**WHAT IS EXPECTED**
Your task is to return all of the entries below exactly, leaving out each picture.

┌──

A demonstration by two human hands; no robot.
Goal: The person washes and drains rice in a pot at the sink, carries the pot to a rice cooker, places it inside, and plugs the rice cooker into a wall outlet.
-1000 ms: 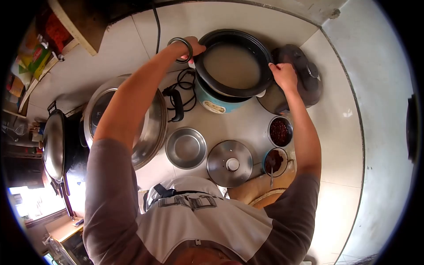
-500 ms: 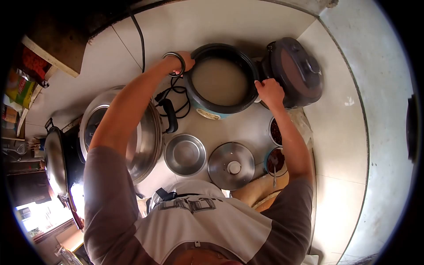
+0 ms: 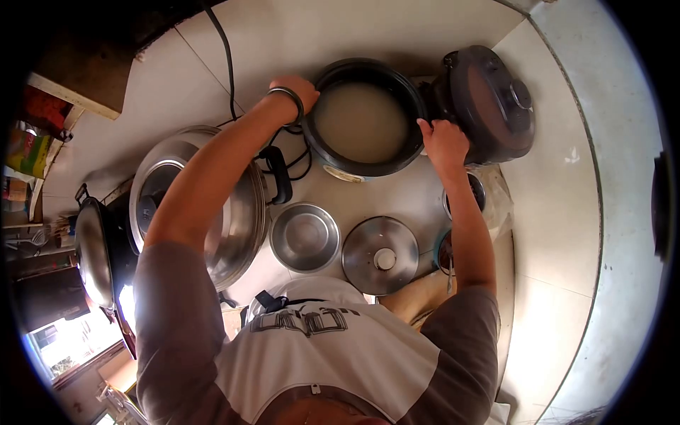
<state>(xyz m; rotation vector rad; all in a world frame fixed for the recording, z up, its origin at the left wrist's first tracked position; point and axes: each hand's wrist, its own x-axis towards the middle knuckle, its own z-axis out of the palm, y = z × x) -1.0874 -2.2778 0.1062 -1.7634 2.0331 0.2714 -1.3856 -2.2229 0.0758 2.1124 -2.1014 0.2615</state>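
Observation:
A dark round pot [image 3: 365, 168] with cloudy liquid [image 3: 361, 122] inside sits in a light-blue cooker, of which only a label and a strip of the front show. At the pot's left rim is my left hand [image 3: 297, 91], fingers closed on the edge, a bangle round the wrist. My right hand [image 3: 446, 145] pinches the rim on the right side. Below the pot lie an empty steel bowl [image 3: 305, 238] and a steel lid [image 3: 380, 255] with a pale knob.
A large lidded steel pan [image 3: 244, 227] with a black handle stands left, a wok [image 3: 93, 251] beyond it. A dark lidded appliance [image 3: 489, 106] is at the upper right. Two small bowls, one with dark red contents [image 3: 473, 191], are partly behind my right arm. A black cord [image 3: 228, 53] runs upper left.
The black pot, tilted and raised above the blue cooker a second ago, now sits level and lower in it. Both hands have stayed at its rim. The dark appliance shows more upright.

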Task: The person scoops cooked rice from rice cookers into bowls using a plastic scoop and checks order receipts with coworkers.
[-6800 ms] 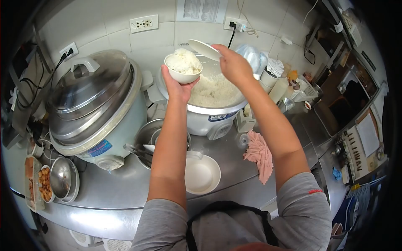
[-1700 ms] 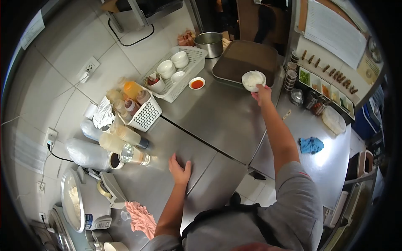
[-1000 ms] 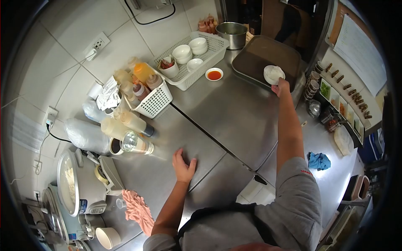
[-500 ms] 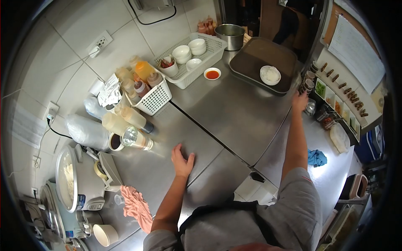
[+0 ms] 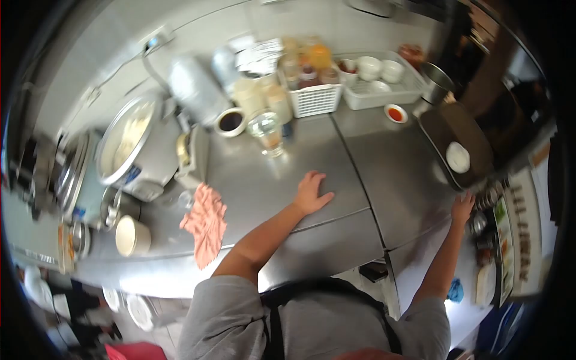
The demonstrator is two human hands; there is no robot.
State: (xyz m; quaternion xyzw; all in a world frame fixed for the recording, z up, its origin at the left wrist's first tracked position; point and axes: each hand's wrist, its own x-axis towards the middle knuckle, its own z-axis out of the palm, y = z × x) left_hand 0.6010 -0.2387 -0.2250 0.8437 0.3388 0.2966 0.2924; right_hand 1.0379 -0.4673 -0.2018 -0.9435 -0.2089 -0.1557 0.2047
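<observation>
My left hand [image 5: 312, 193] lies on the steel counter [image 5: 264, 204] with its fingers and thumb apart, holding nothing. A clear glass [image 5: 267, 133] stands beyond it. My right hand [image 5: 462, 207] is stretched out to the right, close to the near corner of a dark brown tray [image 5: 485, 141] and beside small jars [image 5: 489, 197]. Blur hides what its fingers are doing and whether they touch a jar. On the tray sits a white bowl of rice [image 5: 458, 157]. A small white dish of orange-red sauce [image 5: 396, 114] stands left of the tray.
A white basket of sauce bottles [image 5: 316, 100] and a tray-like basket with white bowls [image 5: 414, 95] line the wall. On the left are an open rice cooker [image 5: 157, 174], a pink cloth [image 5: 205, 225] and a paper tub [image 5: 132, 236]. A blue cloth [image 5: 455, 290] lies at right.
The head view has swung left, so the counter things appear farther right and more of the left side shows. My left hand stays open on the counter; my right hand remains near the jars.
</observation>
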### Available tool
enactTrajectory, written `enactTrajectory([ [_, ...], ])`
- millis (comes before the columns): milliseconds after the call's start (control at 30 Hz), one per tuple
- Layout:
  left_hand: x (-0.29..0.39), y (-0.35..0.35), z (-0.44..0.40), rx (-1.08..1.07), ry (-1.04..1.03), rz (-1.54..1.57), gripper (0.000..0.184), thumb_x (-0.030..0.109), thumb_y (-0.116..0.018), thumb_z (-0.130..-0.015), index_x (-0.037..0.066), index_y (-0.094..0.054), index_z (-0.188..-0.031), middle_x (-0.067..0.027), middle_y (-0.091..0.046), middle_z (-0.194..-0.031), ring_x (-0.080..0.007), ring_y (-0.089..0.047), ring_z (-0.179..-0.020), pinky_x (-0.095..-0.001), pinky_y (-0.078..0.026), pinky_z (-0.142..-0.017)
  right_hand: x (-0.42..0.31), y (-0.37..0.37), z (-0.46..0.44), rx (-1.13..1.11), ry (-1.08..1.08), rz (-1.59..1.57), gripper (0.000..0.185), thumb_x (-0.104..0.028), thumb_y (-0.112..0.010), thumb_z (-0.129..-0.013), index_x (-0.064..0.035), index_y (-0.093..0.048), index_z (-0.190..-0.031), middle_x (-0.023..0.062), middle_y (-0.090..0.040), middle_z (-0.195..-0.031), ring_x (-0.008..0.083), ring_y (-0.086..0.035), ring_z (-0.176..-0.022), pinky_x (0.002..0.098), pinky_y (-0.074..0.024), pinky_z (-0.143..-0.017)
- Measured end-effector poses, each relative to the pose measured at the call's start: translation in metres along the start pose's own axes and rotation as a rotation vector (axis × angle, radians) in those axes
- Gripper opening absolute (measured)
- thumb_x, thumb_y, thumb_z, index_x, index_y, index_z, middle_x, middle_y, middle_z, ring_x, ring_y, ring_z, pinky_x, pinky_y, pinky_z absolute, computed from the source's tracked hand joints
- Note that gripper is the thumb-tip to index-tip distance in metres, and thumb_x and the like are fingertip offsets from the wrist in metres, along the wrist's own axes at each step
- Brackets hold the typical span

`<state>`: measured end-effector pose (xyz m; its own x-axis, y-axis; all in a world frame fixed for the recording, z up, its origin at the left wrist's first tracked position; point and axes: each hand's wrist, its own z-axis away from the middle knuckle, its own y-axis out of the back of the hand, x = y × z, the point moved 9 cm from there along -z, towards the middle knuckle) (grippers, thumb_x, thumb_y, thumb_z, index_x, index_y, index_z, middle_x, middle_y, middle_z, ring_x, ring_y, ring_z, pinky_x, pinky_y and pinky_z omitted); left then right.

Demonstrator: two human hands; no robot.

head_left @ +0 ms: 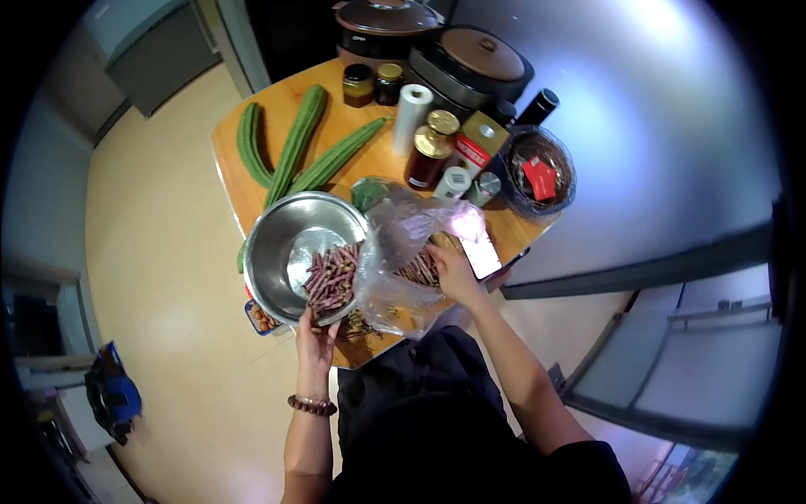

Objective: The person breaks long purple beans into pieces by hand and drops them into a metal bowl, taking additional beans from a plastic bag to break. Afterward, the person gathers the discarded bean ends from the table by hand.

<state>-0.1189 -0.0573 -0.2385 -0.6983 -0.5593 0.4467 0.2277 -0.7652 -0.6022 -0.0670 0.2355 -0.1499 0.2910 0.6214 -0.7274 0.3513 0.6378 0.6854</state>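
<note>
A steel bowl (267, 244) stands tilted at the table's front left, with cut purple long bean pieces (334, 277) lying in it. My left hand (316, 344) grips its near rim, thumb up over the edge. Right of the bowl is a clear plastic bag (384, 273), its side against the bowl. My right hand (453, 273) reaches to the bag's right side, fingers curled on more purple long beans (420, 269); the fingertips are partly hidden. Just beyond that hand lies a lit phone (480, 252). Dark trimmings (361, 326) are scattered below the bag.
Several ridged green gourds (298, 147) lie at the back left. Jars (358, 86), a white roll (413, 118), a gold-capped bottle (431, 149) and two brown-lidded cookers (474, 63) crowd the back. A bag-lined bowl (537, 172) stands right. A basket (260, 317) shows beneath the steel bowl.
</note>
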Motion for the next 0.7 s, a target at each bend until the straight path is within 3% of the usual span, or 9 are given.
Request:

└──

**ANSWER BELOW**
A demonstration by two human hands; no robot.
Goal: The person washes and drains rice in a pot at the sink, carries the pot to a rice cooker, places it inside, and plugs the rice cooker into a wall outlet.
-1000 ms: 
-500 ms: 
+0 ms: 
<state>(xyz m; rotation vector rad; all in a world frame fixed for the recording, z up, its origin at the left wrist's first tracked position; point and axes: each hand's wrist, its own x-axis towards the middle knuckle, its own z-axis out of the palm, y = z × x) -1.0874 -2.2778 0.1062 -1.7634 2.0331 0.2714 -1.3856 -2.2229 0.0758 2.1124 -2.1014 0.2615</state>
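Observation:
A dark round pot [image 3: 365, 168] with cloudy liquid [image 3: 361, 122] inside sits in a light-blue cooker, of which only a label and a strip of the front show. At the pot's left rim is my left hand [image 3: 297, 91], fingers closed on the edge, a bangle round the wrist. My right hand [image 3: 446, 145] pinches the rim on the right side. Below the pot lie an empty steel bowl [image 3: 305, 238] and a steel lid [image 3: 380, 255] with a pale knob.
A large lidded steel pan [image 3: 244, 227] with a black handle stands left, a wok [image 3: 93, 251] beyond it. A dark lidded appliance [image 3: 489, 106] is at the upper right. Two small bowls, one with dark red contents [image 3: 473, 191], are partly behind my right arm. A black cord [image 3: 228, 53] runs upper left.
The black pot, tilted and raised above the blue cooker a second ago, now sits level and lower in it. Both hands have stayed at its rim. The dark appliance shows more upright.
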
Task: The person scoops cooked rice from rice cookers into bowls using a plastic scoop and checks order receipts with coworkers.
[-6800 ms] 
[-1700 ms] 
[-1000 ms] 
[-500 ms] 
[+0 ms] 
The demonstrator is two human hands; there is no robot.
State: (xyz m; quaternion xyzw; all in a world frame fixed for the recording, z up, its origin at the left wrist's first tracked position; point and axes: each hand's wrist, its own x-axis towards the middle knuckle, its own z-axis out of the palm, y = z × x) left_hand 0.6010 -0.2387 -0.2250 0.8437 0.3388 0.2966 0.2924; right_hand 1.0379 -0.4673 -0.2018 -0.9435 -0.2089 -0.1557 0.2047
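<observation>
My left hand [image 5: 312, 193] lies on the steel counter [image 5: 264, 204] with its fingers and thumb apart, holding nothing. A clear glass [image 5: 267, 133] stands beyond it. My right hand [image 5: 462, 207] is stretched out to the right, close to the near corner of a dark brown tray [image 5: 485, 141] and beside small jars [image 5: 489, 197]. Blur hides what its fingers are doing and whether they touch a jar. On the tray sits a white bowl of rice [image 5: 458, 157]. A small white dish of orange-red sauce [image 5: 396, 114] stands left of the tray.
A white basket of sauce bottles [image 5: 316, 100] and a tray-like basket with white bowls [image 5: 414, 95] line the wall. On the left are an open rice cooker [image 5: 157, 174], a pink cloth [image 5: 205, 225] and a paper tub [image 5: 132, 236]. A blue cloth [image 5: 455, 290] lies at right.
The head view has swung left, so the counter things appear farther right and more of the left side shows. My left hand stays open on the counter; my right hand remains near the jars.
</observation>
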### Available tool
enactTrajectory, written `enactTrajectory([ [_, ...], ])`
- millis (comes before the columns): milliseconds after the call's start (control at 30 Hz), one per tuple
- Layout:
  left_hand: x (-0.29..0.39), y (-0.35..0.35), z (-0.44..0.40), rx (-1.08..1.07), ry (-1.04..1.03), rz (-1.54..1.57), gripper (0.000..0.184), thumb_x (-0.030..0.109), thumb_y (-0.116..0.018), thumb_z (-0.130..-0.015), index_x (-0.037..0.066), index_y (-0.094..0.054), index_z (-0.188..-0.031), middle_x (-0.067..0.027), middle_y (-0.091..0.046), middle_z (-0.194..-0.031), ring_x (-0.080..0.007), ring_y (-0.089..0.047), ring_z (-0.179..-0.020), pinky_x (-0.095..-0.001), pinky_y (-0.078..0.026), pinky_z (-0.142..-0.017)
  right_hand: x (-0.42..0.31), y (-0.37..0.37), z (-0.46..0.44), rx (-1.13..1.11), ry (-1.08..1.08), rz (-1.59..1.57), gripper (0.000..0.185), thumb_x (-0.104..0.028), thumb_y (-0.112..0.010), thumb_z (-0.129..-0.013), index_x (-0.064..0.035), index_y (-0.093..0.048), index_z (-0.190..-0.031), middle_x (-0.023..0.062), middle_y (-0.090..0.040), middle_z (-0.195..-0.031), ring_x (-0.008..0.083), ring_y (-0.086..0.035), ring_z (-0.176..-0.022), pinky_x (0.002..0.098), pinky_y (-0.074..0.024), pinky_z (-0.143..-0.017)
- Measured end-effector poses, each relative to the pose measured at the call's start: translation in metres along the start pose's own axes and rotation as a rotation vector (axis × angle, radians) in those axes
- Gripper opening absolute (measured)
- thumb_x, thumb_y, thumb_z, index_x, index_y, index_z, middle_x, middle_y, middle_z, ring_x, ring_y, ring_z, pinky_x, pinky_y, pinky_z absolute, computed from the source's tracked hand joints
- Note that gripper is the thumb-tip to index-tip distance in metres, and thumb_x and the like are fingertip offsets from the wrist in metres, along the wrist's own axes at each step
- Brackets hold the typical span

`<state>`: measured end-effector pose (xyz m; its own x-axis, y-axis; all in a world frame fixed for the recording, z up, its origin at the left wrist's first tracked position; point and axes: each hand's wrist, its own z-axis away from the middle knuckle, its own y-axis out of the back of the hand, x = y × z, the point moved 9 cm from there along -z, towards the middle knuckle) (grippers, thumb_x, thumb_y, thumb_z, index_x, index_y, index_z, middle_x, middle_y, middle_z, ring_x, ring_y, ring_z, pinky_x, pinky_y and pinky_z omitted); left then right.

Demonstrator: two human hands; no robot.

head_left @ +0 ms: 

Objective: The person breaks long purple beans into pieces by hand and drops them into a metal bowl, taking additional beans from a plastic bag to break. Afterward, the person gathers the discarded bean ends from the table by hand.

<state>-0.1189 -0.0573 -0.2385 -0.6983 -0.5593 0.4467 0.2277 -0.7652 -0.6022 -0.0670 0.2355 -0.1499 0.2910 0.6214 -0.7274 0.3513 0.6378 0.6854</state>
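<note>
A steel bowl (267, 244) stands tilted at the table's front left, with cut purple long bean pieces (334, 277) lying in it. My left hand (316, 344) grips its near rim, thumb up over the edge. Right of the bowl is a clear plastic bag (384, 273), its side against the bowl. My right hand (453, 273) reaches to the bag's right side, fingers curled on more purple long beans (420, 269); the fingertips are partly hidden. Just beyond that hand lies a lit phone (480, 252). Dark trimmings (361, 326) are scattered below the bag.
Several ridged green gourds (298, 147) lie at the back left. Jars (358, 86), a white roll (413, 118), a gold-capped bottle (431, 149) and two brown-lidded cookers (474, 63) crowd the back. A bag-lined bowl (537, 172) stands right. A basket (260, 317) shows beneath the steel bowl.
</note>
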Motion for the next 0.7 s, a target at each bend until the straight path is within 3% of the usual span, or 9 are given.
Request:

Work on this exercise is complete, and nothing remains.